**YOUR TASK**.
The lines below starting at the line containing "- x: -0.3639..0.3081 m" and ending at the line containing "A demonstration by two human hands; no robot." are to be repeated exactly, with both ends kept and nothing else added.

**GIVEN DATA**.
[Start of Attachment]

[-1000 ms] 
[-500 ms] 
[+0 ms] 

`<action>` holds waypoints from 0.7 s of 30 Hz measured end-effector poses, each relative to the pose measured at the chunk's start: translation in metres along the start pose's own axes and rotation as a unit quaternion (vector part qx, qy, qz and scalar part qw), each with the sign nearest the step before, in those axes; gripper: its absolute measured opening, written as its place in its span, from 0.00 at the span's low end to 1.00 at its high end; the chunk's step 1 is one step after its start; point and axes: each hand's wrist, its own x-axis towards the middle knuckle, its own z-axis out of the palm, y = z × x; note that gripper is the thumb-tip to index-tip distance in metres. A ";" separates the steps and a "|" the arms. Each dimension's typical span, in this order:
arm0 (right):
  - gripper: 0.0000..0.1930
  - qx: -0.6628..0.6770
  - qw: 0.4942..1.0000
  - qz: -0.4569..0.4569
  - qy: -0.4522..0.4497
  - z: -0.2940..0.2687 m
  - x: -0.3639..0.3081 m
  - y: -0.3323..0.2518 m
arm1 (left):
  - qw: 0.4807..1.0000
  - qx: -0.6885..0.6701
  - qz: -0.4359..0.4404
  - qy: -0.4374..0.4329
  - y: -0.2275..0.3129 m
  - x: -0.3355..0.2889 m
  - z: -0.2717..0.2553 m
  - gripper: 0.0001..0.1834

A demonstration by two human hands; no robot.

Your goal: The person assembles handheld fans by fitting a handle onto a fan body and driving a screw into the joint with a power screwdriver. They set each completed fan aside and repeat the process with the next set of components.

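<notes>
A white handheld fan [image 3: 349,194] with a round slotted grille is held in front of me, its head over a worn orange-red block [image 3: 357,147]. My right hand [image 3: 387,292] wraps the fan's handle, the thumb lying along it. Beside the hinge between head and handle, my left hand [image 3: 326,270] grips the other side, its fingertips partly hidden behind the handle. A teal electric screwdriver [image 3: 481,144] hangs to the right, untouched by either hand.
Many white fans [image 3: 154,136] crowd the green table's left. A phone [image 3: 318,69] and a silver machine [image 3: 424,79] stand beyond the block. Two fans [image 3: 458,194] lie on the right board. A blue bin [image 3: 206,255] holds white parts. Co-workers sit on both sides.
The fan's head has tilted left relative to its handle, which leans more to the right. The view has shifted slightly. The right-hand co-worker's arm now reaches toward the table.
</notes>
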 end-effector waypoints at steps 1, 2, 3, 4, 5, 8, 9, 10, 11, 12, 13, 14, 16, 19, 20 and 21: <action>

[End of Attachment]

**TASK RESULT**.
  - x: -0.3639..0.3081 m
  - y: -0.3323..0.2518 m
arm1 (left):
  - qw: 0.4807..1.0000
  - qx: -0.6885..0.6701
  - qz: -0.4359..0.4404
  - qy: -0.4374..0.4329
  - y: -0.2275..0.3129 m
  - x: -0.3355..0.2889 m
  - z: -0.2717..0.2553 m
  - gripper: 0.0001..0.1834

A demonstration by two human hands; no robot.

Nothing further is required of this output.